A l’âge de 29 ans, beaucoup le pensent proche de la retraite. Son travail et ses thèses à l’Université de Poznań lui prennent de plus en plus de temps et son physique lui permet de jouer de moins en moins. Ce qui ne l’empêche pas de faire le voyage pour la tournée de son équipe en Belgique et en France. S’ils se terminent par des défaites, ces matchs contre deux sélections d’émigrés polonais (le FC Anvers et le Racing Club de Paris) et surtout contre la sélection nationale belge – devant plus de 30 000 spectateurs réunies dans le Stade du Heysel – sont du jamais vu pour tous les joueurs de l’équipe. C’est le chant du cygne. Le retour au pays mène à la fin de la carrière des frères Reyman. En 1933, huit jours à peine après l’expulsion et l’exclusion à vie d’Henryk, Jan se fait tacler très violemment lors d’un match face au Warta Poznań. Un tacle synonyme de fracture du tibia. Après de longs mois de convalescence, Jan ne revient que quelques fois sur les terrains durant l’année 1934 avant de laisser tomber sa carrière sportive en fin de saison, sans avoir d’adieux officiels.

Cracovie, Reyman
Pierre tombale des trois frères Reyman et de Maria, leur soeur (photo: HistoriaWisły.pl)

Avec l’arrêt de sa carrière, une page se tourne dans le club. Peu de gens se montrent positifs à l’égard de l’Etoile blanche et c’est dans cette atmosphère pessimiste que Jan siège au conseil d’administration du club. Un poste qu’il ne quittera plus jusqu’à la fin de sa vie. Parallèlement à ça, il est embauché comme recruteur afin de repérer les talents de demain et les futurs adversaires. Il travaille ainsi en même temps pour le Pogoń et le Wisła, les deux clubs si chers à son cœur.
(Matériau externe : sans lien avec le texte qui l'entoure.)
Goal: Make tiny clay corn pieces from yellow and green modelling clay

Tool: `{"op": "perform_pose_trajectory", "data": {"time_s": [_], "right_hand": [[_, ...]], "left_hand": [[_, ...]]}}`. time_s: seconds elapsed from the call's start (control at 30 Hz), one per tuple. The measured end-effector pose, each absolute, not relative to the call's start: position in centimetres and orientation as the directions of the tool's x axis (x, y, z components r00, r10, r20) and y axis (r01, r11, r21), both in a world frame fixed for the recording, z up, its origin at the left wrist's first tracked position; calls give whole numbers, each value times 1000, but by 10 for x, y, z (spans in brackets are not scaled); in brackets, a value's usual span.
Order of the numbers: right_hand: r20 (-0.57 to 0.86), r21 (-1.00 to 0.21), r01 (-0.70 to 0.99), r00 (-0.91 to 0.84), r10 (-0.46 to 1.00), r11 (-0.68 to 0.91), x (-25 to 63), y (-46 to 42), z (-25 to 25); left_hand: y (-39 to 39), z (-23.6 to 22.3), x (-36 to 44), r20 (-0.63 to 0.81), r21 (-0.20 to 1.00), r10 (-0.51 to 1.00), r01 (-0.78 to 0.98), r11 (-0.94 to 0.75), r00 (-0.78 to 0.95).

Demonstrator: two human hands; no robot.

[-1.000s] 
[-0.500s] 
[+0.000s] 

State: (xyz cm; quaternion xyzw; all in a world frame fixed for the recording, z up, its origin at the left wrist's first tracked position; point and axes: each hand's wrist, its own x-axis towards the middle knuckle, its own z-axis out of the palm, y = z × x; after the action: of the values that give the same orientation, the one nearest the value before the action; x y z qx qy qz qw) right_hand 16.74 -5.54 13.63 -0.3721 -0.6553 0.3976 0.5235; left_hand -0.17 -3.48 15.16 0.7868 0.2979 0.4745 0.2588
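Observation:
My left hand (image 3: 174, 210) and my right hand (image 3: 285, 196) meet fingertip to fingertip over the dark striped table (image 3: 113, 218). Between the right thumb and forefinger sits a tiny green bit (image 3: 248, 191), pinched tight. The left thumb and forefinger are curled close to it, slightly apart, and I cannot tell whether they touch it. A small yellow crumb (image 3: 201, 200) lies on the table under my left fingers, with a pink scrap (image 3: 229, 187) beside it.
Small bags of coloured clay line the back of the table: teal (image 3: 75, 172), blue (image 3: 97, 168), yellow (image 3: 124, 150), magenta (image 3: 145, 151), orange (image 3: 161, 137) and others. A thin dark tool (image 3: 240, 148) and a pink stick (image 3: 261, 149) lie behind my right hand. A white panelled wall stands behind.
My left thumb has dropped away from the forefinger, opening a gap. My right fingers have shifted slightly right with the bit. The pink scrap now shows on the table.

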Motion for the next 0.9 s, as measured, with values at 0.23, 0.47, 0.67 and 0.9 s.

Malheureusement, comme on y est habitué dans la plupart de nos articles historiques, on parle de Seconde Guerre mondiale. Lorsque les troupes allemandes débarquent en 1939, Jan est envoyé protéger l’aéroport militaire de Cracovie. Un aéroport bombardé le lendemain même. Les troupes sont forcées d’êtres déplacées vers Tarnobrzeg à pied, en étant bombardées tout les jours par les Allemands. Les unités sont décimées et Jan se cache désespérément dans les villes de Lwów, Lublin et Dębica. Mais les Allemands sont partout. Avec deux amis, il tente de revenir à Cracovie pour rejoindre les quelques résistants encore présents dans le pays. Son rôle est d’aider à cacher d’autres résistants dans les multiples cachettes de la ville, comme ses souterrains. Le mois de juin 1942 signe la fin de l’histoire. La Gestapo lance une grande campagne d’arrestation et Jan est capturé avec 200 autres résistants. Enfermé dans une cellule avec six autres hommes, il est déporté vers Aushwitz un an plus tard. Il y survit trois ans, durant lesquels il contracte la tuberculose lorsque les médecins du camp font des expérimentations pour changer son type sanguin. Mais le plus jeune des Reyman est solide. Et l’aide des nombreux sympathisants du Wisła dans le camp le soutient moralement ou dans la logistique. Jan survit également au bombardement allié en septembre 1944, avant d’être envoyé vers plusieurs camps puis d’être libéré de la prison de Heringen par les Alliés. Il passe le reste de sa vie à diriger l’entreprise de chimie Fluor avant de s’éteindre le 27 Octobre 1984, dans l’ombre de son grand frère Henryk.